Switzerland bounces Canada

For the first time since curling returned to the Olympics in 1998, Canada will leave the Winter Games without a medal. Switzerland beat Canada 7-5 to win the bronze in men’s curling. The bronze medal is Switzerland’s second of the Games in curling. The Swiss took home the silver medal in mixed doubles.

Skip Peter de Cruz outplayed Canada’s Kevin Koe. The Swiss won two of the first three ends, and never relinquished the lead.

Golden ticket

The Olympic Athletes from Russia beat Czech Republic 3-0 in the semifinals to advance to the men’s hockey gold medal match. OAR will play the winner of the Canada vs.

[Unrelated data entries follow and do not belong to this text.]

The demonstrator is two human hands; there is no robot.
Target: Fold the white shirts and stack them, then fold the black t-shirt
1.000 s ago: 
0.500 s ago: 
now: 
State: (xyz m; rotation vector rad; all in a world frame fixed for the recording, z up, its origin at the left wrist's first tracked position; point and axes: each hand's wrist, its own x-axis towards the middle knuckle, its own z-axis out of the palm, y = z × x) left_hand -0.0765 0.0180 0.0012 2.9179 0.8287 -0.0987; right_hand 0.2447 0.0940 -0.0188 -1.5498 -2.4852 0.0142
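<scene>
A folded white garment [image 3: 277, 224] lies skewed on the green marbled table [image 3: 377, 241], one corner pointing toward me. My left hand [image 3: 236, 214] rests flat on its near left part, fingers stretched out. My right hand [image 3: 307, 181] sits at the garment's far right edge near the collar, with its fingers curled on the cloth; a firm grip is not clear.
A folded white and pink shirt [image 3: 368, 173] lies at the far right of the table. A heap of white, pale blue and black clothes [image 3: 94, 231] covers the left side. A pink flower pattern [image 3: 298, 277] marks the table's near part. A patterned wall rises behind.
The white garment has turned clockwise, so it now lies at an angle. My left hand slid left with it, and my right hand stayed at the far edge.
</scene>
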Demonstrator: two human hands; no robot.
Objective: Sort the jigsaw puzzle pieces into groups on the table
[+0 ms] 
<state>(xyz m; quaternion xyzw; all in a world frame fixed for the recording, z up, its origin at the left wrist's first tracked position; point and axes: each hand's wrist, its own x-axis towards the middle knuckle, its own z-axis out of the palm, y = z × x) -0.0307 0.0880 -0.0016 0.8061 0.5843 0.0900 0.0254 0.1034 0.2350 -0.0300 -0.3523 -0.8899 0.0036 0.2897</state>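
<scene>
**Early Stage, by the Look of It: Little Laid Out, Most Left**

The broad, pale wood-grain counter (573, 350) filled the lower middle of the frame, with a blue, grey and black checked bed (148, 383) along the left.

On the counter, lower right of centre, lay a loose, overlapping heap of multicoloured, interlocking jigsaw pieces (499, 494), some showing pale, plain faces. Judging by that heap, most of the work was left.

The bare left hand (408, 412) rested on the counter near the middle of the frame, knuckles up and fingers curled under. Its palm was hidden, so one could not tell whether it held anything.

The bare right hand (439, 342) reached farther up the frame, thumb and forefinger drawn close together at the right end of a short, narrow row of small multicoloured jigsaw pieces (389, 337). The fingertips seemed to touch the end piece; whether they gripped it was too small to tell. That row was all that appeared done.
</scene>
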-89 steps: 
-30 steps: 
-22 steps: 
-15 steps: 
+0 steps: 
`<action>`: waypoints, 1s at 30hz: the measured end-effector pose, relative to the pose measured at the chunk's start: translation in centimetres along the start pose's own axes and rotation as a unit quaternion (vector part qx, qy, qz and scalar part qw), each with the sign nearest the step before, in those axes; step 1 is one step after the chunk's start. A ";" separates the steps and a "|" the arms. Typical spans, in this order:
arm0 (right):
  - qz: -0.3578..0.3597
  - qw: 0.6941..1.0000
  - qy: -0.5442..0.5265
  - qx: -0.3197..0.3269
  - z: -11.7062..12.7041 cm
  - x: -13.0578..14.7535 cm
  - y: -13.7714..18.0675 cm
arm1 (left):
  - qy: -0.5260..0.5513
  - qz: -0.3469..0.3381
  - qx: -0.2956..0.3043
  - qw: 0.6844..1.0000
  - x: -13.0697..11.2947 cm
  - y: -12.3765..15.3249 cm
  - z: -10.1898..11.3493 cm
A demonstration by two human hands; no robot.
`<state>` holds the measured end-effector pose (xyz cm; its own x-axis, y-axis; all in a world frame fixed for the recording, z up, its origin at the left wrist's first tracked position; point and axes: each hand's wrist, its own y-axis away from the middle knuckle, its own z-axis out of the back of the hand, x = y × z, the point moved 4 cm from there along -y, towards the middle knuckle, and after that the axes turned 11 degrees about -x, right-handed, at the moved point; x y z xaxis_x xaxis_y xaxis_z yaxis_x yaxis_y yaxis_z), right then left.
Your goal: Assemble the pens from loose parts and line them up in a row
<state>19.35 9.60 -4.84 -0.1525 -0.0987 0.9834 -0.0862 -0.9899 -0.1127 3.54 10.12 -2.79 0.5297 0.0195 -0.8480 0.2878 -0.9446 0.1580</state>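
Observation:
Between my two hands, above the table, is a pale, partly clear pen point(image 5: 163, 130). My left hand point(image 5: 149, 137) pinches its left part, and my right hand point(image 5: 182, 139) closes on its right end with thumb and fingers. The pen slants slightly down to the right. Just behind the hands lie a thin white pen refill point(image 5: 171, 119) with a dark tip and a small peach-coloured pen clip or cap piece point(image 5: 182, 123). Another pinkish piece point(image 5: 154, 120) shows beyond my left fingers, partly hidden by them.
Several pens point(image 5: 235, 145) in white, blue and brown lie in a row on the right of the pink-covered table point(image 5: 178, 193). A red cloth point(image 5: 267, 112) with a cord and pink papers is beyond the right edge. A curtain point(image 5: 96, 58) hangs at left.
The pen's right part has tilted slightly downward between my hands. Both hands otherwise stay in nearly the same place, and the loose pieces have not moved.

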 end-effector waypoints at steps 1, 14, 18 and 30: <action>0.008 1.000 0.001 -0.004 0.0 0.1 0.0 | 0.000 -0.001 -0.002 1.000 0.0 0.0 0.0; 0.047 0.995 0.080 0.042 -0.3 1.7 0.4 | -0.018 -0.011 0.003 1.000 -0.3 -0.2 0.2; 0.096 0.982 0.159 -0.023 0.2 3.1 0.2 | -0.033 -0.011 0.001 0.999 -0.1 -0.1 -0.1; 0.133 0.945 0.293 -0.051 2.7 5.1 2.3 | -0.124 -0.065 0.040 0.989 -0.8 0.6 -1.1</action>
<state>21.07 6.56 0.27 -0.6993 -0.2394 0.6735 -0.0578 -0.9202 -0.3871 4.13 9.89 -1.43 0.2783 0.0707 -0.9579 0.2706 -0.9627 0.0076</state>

Germany semifinal game. The Czech Republic will play the loser for the bronze medal.

After a scoreless first period, OAR scored two even-strength goals 27 seconds apart in the second. The first goal was scored by Nikita Gusev, who leads his team with eight points in the tournament. OAR goalie Vasily Koshechkin stopped all 21 shots he faced for a shutout.